BEGIN Provided records

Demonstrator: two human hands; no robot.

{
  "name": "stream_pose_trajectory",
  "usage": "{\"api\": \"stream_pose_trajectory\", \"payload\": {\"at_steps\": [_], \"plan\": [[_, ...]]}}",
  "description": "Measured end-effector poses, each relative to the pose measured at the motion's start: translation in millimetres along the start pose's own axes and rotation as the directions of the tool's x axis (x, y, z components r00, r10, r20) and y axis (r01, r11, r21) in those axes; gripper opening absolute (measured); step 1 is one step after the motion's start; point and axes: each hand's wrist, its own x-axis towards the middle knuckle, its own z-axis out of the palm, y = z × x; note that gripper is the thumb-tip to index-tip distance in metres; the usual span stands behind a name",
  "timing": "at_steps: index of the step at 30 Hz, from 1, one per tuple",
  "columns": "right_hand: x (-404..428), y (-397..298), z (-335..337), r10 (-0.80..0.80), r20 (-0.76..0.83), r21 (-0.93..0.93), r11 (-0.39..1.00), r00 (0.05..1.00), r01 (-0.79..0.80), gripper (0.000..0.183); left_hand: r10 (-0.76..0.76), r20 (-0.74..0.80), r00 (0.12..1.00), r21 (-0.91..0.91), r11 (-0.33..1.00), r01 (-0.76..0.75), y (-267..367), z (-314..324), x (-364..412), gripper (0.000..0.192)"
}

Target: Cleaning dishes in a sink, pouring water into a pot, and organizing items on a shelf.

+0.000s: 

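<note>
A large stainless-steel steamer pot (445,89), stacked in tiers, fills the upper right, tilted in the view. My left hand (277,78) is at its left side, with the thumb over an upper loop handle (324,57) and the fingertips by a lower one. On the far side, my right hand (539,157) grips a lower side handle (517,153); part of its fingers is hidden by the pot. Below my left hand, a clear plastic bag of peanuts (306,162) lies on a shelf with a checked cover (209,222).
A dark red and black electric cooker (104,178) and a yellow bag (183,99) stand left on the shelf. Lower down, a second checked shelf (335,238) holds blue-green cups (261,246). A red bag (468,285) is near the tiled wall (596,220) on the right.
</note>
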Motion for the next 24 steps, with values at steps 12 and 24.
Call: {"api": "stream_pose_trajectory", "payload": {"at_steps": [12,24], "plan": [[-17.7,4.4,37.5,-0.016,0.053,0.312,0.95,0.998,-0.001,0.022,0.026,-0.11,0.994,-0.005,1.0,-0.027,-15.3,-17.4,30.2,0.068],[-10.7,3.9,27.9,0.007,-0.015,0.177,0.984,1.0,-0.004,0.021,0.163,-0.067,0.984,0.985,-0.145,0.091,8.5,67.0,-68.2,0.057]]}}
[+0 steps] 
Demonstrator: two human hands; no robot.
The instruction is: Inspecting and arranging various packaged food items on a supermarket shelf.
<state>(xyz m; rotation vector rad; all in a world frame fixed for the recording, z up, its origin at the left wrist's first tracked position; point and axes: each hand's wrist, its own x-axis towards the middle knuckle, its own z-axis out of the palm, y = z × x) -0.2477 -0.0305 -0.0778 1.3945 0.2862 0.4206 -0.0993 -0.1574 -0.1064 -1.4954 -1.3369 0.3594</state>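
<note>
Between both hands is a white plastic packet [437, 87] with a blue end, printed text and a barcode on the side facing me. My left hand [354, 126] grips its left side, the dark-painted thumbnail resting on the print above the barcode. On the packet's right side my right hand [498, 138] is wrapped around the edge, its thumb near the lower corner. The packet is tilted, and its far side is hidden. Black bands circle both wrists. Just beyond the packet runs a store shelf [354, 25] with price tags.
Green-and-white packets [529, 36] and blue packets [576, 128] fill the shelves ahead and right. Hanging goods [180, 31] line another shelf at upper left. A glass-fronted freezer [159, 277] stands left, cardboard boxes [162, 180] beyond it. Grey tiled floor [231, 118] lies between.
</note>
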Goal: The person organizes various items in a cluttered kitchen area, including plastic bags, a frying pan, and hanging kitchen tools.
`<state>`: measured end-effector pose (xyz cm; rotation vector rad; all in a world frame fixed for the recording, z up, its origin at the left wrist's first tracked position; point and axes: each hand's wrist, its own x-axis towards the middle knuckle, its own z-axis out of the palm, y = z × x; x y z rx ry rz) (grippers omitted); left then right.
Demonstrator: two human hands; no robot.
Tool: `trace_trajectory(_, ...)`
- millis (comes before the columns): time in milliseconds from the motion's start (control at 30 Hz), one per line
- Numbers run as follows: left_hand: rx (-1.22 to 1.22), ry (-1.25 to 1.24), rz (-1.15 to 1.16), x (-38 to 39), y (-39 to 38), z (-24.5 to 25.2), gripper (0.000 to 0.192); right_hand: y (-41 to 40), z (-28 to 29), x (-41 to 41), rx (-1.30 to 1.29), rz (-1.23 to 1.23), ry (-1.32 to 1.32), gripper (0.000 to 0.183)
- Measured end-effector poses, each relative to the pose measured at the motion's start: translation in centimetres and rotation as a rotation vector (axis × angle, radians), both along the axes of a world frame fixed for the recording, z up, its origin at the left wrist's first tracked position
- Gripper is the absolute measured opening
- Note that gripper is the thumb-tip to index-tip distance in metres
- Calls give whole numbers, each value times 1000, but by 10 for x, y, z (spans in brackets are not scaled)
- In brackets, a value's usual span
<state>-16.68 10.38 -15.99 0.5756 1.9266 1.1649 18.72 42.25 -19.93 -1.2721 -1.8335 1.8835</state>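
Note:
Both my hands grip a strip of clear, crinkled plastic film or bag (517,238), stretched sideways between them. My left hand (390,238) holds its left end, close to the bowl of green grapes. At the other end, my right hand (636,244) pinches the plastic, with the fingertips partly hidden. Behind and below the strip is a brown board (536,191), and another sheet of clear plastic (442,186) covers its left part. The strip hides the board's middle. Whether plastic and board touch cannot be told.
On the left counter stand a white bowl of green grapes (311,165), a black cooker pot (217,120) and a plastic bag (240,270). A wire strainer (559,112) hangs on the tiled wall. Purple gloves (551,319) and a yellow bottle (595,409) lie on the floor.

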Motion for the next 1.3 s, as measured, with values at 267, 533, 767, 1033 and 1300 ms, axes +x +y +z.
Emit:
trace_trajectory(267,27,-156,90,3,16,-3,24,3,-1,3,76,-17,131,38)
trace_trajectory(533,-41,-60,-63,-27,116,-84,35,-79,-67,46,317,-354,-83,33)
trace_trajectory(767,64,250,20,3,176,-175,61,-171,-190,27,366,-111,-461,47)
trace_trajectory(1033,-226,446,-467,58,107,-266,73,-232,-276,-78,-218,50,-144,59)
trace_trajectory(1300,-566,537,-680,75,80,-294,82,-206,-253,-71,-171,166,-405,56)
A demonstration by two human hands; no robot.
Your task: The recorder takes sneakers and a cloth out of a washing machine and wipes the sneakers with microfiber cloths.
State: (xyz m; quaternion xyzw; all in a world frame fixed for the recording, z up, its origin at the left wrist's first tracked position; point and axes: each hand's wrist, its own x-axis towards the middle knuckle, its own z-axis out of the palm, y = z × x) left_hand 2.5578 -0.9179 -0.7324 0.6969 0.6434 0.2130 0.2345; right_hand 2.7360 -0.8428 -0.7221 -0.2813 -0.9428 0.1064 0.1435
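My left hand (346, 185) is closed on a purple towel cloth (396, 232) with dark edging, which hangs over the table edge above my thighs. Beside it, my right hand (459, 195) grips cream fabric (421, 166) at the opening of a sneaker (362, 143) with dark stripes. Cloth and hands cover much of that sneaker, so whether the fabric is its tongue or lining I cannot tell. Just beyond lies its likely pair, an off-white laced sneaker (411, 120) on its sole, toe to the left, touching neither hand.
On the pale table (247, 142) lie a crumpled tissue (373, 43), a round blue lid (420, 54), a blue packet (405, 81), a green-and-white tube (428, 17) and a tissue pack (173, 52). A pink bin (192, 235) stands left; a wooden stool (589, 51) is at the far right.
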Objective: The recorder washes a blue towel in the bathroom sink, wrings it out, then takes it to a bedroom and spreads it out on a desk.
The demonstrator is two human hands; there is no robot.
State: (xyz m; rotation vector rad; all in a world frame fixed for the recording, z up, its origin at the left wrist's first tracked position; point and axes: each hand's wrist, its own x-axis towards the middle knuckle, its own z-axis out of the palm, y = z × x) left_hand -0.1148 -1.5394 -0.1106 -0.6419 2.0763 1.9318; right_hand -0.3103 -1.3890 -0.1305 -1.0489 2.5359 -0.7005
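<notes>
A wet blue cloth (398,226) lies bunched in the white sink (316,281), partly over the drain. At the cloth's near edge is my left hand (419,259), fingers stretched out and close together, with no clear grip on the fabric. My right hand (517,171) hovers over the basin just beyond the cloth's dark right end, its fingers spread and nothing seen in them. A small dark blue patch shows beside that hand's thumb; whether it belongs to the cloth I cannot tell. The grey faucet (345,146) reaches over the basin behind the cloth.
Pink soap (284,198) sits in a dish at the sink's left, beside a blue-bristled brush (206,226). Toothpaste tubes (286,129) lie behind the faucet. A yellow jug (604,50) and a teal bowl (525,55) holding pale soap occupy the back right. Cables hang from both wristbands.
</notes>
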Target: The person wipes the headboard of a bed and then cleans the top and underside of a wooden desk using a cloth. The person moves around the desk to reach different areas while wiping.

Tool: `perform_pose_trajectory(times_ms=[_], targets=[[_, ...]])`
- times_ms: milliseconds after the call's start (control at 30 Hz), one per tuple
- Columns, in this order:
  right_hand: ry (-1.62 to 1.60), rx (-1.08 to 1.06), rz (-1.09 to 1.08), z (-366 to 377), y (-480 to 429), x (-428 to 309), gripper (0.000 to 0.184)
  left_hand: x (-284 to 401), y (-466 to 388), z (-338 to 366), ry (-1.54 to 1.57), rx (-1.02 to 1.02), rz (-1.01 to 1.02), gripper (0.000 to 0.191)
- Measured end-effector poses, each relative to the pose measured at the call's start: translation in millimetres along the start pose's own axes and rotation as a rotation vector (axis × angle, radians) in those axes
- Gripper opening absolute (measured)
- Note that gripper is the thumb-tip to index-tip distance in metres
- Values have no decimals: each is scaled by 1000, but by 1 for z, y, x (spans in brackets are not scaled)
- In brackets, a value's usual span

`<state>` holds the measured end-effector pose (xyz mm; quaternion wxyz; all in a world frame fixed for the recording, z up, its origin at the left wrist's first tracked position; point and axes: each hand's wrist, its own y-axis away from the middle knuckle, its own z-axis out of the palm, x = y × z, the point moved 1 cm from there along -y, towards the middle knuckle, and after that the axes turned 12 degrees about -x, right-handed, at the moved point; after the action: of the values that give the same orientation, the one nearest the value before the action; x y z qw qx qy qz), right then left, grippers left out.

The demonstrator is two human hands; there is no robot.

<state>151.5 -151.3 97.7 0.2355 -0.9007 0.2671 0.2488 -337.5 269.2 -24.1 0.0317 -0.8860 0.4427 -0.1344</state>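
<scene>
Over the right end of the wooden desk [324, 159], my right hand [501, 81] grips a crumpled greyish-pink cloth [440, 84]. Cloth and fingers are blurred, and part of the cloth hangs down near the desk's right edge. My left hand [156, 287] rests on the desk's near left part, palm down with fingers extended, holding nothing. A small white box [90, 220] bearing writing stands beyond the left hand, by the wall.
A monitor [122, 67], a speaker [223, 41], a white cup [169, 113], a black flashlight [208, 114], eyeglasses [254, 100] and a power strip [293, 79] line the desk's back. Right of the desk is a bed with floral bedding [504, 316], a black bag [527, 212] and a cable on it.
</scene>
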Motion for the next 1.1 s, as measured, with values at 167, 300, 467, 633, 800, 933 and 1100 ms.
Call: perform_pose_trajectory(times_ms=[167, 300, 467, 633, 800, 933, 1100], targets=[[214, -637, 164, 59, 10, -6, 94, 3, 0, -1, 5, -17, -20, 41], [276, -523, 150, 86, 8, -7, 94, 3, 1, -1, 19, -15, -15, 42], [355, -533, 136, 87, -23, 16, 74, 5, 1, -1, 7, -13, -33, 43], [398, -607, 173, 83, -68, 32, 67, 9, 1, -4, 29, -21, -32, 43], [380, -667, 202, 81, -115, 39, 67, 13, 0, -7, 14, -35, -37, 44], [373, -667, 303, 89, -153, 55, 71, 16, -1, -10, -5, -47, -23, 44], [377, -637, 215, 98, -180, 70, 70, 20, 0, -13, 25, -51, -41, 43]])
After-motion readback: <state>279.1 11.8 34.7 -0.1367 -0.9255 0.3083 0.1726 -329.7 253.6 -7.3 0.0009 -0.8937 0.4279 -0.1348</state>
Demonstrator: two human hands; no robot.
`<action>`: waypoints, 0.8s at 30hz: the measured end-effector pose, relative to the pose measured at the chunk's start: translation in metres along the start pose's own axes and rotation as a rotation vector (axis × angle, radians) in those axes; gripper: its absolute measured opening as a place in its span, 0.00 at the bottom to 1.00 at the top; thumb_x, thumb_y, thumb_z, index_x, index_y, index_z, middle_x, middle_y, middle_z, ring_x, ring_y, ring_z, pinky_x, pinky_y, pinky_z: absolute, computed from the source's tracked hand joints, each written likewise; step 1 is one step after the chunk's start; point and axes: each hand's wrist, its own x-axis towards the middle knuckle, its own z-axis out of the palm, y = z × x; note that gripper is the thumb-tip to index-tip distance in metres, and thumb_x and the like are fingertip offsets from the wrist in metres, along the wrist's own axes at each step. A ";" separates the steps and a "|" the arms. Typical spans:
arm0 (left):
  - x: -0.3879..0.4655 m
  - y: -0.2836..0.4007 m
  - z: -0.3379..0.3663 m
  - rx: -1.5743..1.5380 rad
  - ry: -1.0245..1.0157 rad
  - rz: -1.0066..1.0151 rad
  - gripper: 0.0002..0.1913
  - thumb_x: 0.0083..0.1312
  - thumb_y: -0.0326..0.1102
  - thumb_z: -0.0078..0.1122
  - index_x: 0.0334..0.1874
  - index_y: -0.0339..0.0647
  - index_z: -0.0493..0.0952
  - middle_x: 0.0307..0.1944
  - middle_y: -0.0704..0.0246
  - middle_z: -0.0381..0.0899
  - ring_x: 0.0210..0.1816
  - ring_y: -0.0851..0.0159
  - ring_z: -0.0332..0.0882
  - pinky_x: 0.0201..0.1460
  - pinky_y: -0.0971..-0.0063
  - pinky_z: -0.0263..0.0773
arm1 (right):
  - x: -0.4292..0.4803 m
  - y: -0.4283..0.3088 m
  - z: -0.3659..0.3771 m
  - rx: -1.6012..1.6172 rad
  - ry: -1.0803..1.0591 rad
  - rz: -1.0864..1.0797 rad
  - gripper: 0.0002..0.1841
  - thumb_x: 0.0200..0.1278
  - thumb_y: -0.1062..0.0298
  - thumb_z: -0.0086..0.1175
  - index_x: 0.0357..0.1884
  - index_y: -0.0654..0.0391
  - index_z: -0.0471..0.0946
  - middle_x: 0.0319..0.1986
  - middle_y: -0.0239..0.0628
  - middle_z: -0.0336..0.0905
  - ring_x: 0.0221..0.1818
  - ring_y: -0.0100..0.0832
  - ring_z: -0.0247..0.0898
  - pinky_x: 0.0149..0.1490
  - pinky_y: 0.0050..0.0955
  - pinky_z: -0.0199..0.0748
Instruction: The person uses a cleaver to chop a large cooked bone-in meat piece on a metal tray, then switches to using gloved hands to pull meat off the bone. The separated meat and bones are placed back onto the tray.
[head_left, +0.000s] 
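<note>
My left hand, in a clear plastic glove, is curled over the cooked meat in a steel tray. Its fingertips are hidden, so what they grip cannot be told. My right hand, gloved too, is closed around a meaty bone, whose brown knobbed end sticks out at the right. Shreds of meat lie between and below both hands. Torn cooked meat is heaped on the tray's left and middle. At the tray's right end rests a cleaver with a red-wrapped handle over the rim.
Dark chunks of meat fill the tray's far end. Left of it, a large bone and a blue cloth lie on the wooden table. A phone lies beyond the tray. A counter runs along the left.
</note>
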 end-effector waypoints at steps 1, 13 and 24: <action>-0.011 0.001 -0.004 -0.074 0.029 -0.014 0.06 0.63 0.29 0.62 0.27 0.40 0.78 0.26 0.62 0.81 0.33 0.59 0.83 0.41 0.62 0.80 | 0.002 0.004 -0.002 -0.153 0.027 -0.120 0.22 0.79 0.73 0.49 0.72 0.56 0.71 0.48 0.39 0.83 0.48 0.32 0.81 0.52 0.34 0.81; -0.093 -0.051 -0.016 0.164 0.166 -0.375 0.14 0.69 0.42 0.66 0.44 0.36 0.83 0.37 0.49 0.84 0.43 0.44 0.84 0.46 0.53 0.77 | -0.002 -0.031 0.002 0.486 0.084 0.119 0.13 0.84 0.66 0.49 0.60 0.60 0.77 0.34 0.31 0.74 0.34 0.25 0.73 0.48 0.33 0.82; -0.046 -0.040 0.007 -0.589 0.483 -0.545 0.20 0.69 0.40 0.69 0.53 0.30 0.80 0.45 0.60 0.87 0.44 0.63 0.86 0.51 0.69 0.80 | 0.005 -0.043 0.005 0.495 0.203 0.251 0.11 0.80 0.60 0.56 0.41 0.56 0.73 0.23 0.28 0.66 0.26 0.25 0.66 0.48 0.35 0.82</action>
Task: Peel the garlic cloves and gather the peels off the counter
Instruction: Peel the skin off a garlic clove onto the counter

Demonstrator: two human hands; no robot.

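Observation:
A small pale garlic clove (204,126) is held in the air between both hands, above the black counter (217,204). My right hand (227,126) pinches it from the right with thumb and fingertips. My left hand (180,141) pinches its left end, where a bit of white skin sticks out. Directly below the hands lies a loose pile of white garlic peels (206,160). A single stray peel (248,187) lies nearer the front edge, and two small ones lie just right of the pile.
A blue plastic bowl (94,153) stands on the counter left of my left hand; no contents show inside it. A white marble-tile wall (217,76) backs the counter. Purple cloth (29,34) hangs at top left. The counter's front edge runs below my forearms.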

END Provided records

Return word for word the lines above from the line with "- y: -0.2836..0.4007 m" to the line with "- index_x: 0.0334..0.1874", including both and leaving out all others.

Exercise result
  - y: -0.2836..0.4007 m
  - z: -0.3379..0.3663 m
  - rx: -1.5743..1.5380 rad
  - ry: -1.0245..1.0157 rad
  - rz: -1.0066..1.0151 rad
  - gripper: 0.0002..0.1913
  - thumb_x: 0.0083..0.1312
  - thumb_y: -0.0326..0.1102
  - thumb_z: -0.0078..0.1122
  - index_x: 0.0334..0.1874

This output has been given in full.